**Task to complete:** Read the listing below and copy out every line that holds "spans".

**Dataset entries:**

= Beginning of Section =

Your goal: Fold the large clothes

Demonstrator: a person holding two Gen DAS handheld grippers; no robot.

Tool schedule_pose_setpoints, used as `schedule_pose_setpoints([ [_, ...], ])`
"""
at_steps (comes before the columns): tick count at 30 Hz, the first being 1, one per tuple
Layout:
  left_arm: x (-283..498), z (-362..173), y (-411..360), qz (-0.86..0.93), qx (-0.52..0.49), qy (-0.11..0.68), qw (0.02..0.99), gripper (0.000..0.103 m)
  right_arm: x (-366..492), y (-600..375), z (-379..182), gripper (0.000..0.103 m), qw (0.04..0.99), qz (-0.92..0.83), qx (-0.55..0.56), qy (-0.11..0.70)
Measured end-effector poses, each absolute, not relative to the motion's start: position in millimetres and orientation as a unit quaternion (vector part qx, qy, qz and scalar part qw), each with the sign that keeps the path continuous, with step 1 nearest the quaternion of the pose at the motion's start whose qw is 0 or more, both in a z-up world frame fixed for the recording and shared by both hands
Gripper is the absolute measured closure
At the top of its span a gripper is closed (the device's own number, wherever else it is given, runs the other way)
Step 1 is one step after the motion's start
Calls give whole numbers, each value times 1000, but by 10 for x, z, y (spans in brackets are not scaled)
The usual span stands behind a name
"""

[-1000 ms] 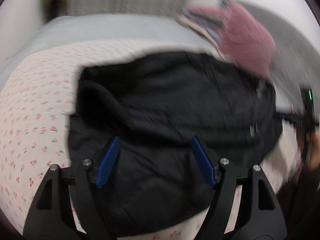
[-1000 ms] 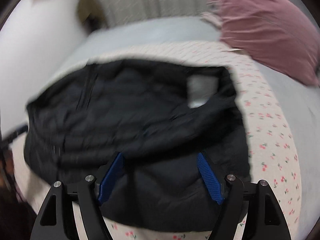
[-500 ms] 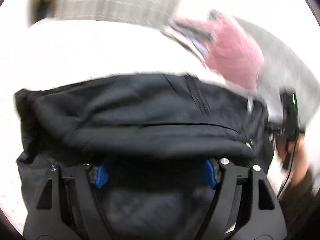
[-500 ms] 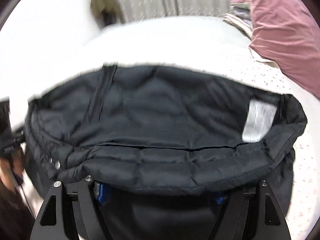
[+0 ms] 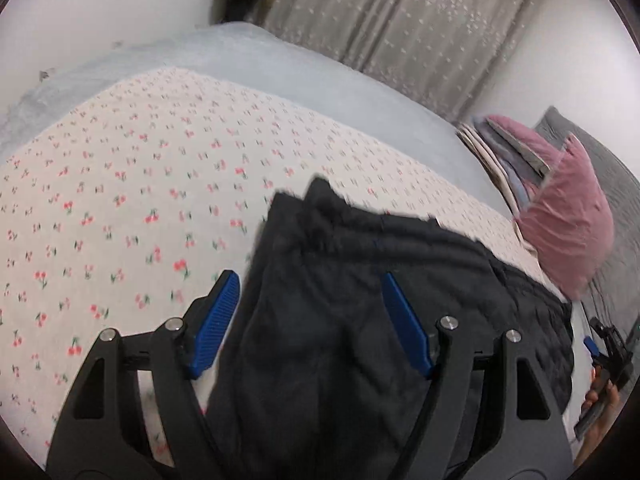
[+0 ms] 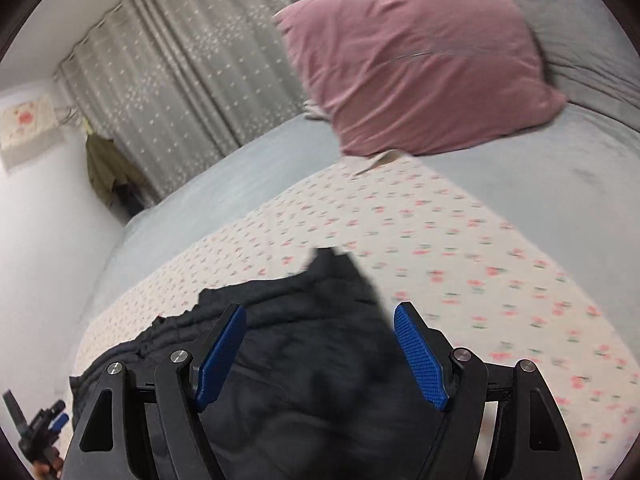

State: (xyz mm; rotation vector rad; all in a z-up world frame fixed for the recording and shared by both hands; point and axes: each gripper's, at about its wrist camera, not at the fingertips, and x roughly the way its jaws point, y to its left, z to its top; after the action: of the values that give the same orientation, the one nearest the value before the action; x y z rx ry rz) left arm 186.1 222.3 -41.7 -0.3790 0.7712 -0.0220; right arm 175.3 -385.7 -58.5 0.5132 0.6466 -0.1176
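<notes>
A black quilted jacket point(image 5: 320, 340) lies folded on a cherry-print sheet point(image 5: 140, 200). My left gripper point(image 5: 309, 280) hovers over the jacket's left edge, blue pads wide apart and bare, gripping nothing. Its left finger is over the sheet and its right one over the fabric. In the right wrist view the jacket point(image 6: 312, 380) fills the lower middle, one corner poking up. My right gripper point(image 6: 320, 308) is open above it, its pads not pressing the cloth. The right gripper point(image 5: 608, 344) also shows at the left view's far right, held by a hand point(image 5: 600, 396).
A pink pillow point(image 6: 420, 64) and a stack of folded clothes point(image 5: 508, 148) sit at the bed's head. A pale blue-grey blanket point(image 5: 280, 64) lies beyond the sheet, with grey curtains point(image 5: 400, 32) behind. An olive garment point(image 6: 106, 168) hangs by the white wall.
Half a second ago a thick fold of the jacket lay over both grippers' fingers and hid the pads. Now the jacket lies flat and the pads are bare. Both views have swung and rolled.
</notes>
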Motion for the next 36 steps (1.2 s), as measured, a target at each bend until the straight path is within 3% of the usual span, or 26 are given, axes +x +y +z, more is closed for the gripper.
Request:
schedule_pose_setpoints([
  [6,1835,-689,2216,-4,-145,460,876,30,1532,-3967,-819,25,890,-50,208,403],
  [8,1800,-715,2214,-20,-144,463,874,46,1521,-3853,-915,27,886,-49,173,427],
  [9,1798,-726,2209,-35,-154,468,870,63,1530,-3799,-957,41,884,-44,166,436],
  [10,1789,-721,2211,-40,-163,467,868,79,1532,-3727,-985,71,882,-28,165,441],
  [11,1778,-699,2210,-40,-170,459,871,87,1534,-3693,-989,82,882,-20,163,441],
  [12,1777,-656,2199,-38,-168,450,876,98,1533,-3626,-955,89,888,-17,153,433],
  [16,1737,-364,2139,-36,-165,371,913,100,1465,-3401,-629,95,929,-29,101,356],
  [22,1949,-58,2078,-43,-171,243,954,100,1577,-3281,-248,96,967,-49,81,238],
  [26,2288,-494,2067,22,-139,280,950,99,1973,-3351,-682,95,949,-88,100,286],
  [29,2489,-905,2067,60,-103,348,930,94,2175,-3372,-1079,84,925,-116,97,349],
  [32,2436,-778,2063,80,-100,346,929,89,2130,-3326,-1071,73,922,-134,79,356],
  [35,2260,-508,1967,75,-109,315,940,58,1929,-3273,-806,52,925,-163,71,335],
  [36,2207,-449,1919,70,-113,303,944,48,1847,-3235,-699,39,931,-164,79,317],
])
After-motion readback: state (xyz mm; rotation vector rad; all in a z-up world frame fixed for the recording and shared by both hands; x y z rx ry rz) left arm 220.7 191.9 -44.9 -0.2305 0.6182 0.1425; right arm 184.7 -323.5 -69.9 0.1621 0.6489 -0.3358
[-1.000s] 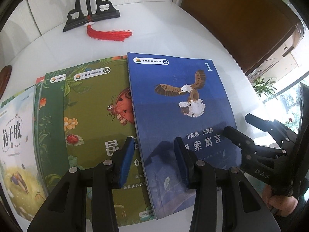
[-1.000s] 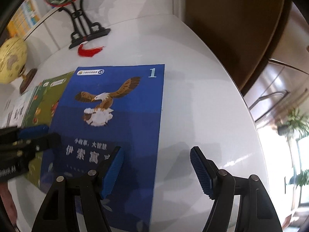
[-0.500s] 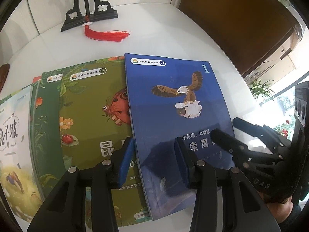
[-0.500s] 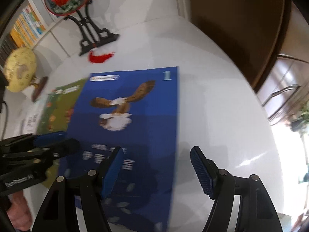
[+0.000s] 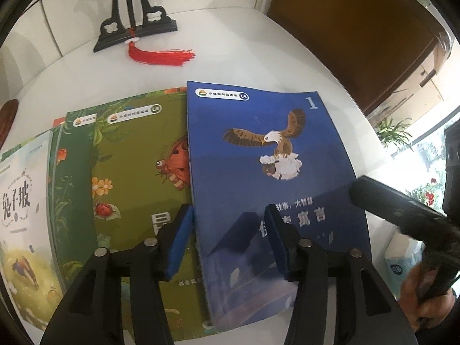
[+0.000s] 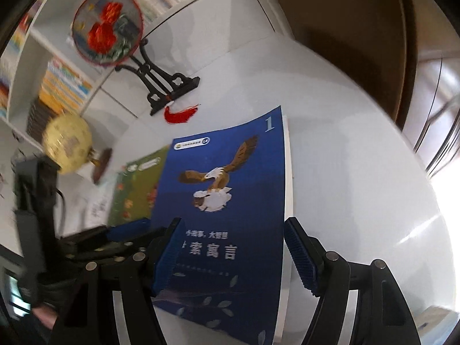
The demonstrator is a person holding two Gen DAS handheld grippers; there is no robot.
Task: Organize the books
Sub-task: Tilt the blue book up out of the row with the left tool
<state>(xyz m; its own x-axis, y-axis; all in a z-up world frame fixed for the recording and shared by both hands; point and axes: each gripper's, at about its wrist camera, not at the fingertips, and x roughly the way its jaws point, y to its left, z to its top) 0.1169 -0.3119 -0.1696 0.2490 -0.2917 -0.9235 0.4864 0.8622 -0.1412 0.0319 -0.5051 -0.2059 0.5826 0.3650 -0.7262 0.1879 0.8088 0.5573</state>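
Blue eagle-cover book (image 5: 267,178) sits between the right gripper (image 6: 233,254) jaws, open and not squeezing, probably lined up to drag it. Left gripper (image 5: 230,240) jaws, just widened, straddle its spine edge beside the green insect book (image 5: 138,172) on the table (image 5: 235,43).

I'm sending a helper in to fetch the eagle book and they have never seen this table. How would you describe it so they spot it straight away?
On the white table, in front of the black carved stand with the red tassel, several thin books lie overlapping in a row. Take the blue book at the right end, on top of the green insect book. It alone is blue, showing an eagle gripping a sheep and the numeral 1.
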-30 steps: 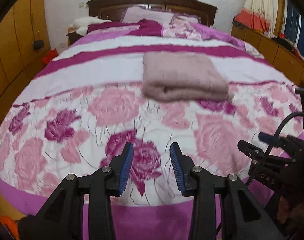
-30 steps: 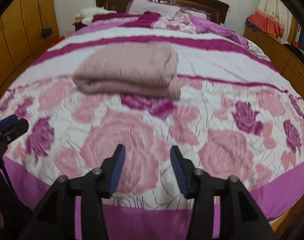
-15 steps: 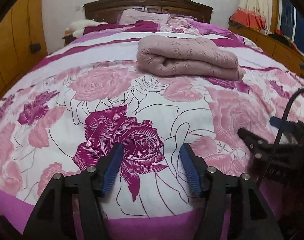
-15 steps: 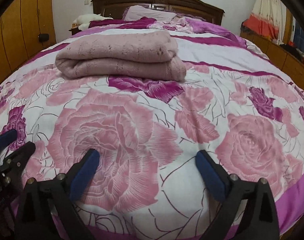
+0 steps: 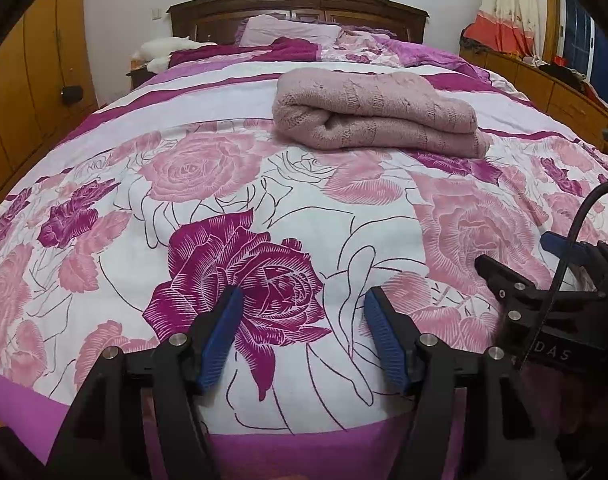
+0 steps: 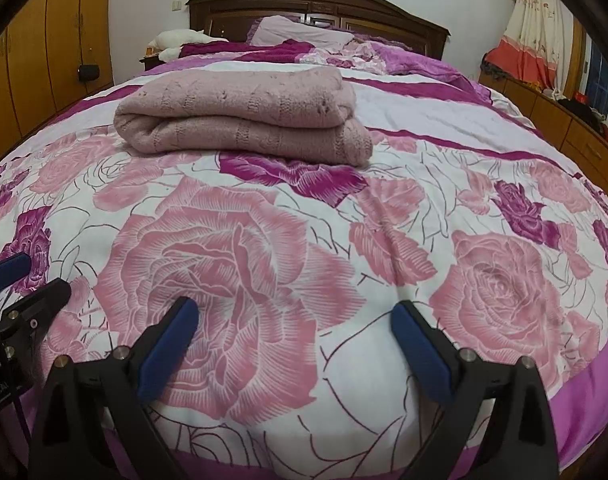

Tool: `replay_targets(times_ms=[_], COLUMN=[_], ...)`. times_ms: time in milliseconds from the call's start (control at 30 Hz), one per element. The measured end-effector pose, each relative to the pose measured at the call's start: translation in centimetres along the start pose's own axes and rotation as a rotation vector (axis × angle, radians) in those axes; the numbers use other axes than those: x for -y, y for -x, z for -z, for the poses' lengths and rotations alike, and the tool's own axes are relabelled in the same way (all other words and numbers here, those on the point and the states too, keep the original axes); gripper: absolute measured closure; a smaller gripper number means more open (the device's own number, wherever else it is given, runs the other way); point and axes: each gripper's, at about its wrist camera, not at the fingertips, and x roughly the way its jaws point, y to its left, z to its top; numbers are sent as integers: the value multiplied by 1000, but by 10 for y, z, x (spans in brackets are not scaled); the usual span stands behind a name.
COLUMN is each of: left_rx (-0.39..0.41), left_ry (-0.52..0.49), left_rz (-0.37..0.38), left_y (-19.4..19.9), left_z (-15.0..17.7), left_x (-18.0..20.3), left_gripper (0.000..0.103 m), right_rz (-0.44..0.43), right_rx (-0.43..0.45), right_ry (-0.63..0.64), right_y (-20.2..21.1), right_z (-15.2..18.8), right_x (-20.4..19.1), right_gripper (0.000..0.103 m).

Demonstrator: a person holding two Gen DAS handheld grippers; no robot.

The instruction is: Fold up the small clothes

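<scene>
Wardrobe doors of orange-brown wood (image 5: 19,92) line the left wall, a small black object hanging on them. Next over, a dark wooden headboard (image 5: 297,0) stands against the white wall, with a white plush item (image 5: 163,46) at its left end and a lilac pillow (image 5: 289,30) before it.

Rose-printed quilt in pink, magenta and white (image 5: 304,216) covers the whole bed. On it, past the middle and toward the headboard, lies the folded dusty-pink knitted garment (image 5: 374,110), doubled over with its rolled fold facing left; it lies flat on the quilt, well apart from both tools.

Left gripper (image 5: 299,332), black with blue pads, hovers low over a magenta rose near the foot of the bed. Its jaws have just been opening and now stand moderately apart, nothing between them but the quilt below.

Right gripper (image 6: 293,336), same build, sits just beside it over a large pale-pink rose. Its jaws have opened too and stand very wide, holding nothing.

Far right: low wooden cabinets (image 6: 576,136) and a cream-and-orange curtain (image 6: 532,40).
</scene>
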Motion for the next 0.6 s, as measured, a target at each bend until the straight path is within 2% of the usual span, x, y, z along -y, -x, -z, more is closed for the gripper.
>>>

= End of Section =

**Response area:**
Calls give whole numbers, each value times 1000, but by 10 for x, z, y (spans in brackets are not scaled)
Tool: `replay_targets(times_ms=[_], COLUMN=[_], ...)`. times_ms: time in milliseconds from the call's start (control at 30 Hz), one per element. The measured end-effector pose, each relative to the pose measured at the call's start: translation in centimetres along the start pose's own axes and rotation as a rotation vector (axis × angle, radians) in those axes; the numbers use other axes than those: x for -y, y for -x, z for -z, for the poses' lengths and rotations alike, and the tool's own axes are relabelled in the same way (all other words and numbers here, those on the point and the states too, keep the original axes); gripper: absolute measured closure; a smaller gripper number means more open (the device's own number, wherever else it is given, runs the other way); point and axes: each gripper's, at about its wrist camera, not at the fingertips, and x roughly the way its jaws point, y to its left, z to its top; numbers are sent as integers: the value multiplied by 1000, but by 10 for y, z, x (spans in brackets are not scaled); the usual span stands behind a name.

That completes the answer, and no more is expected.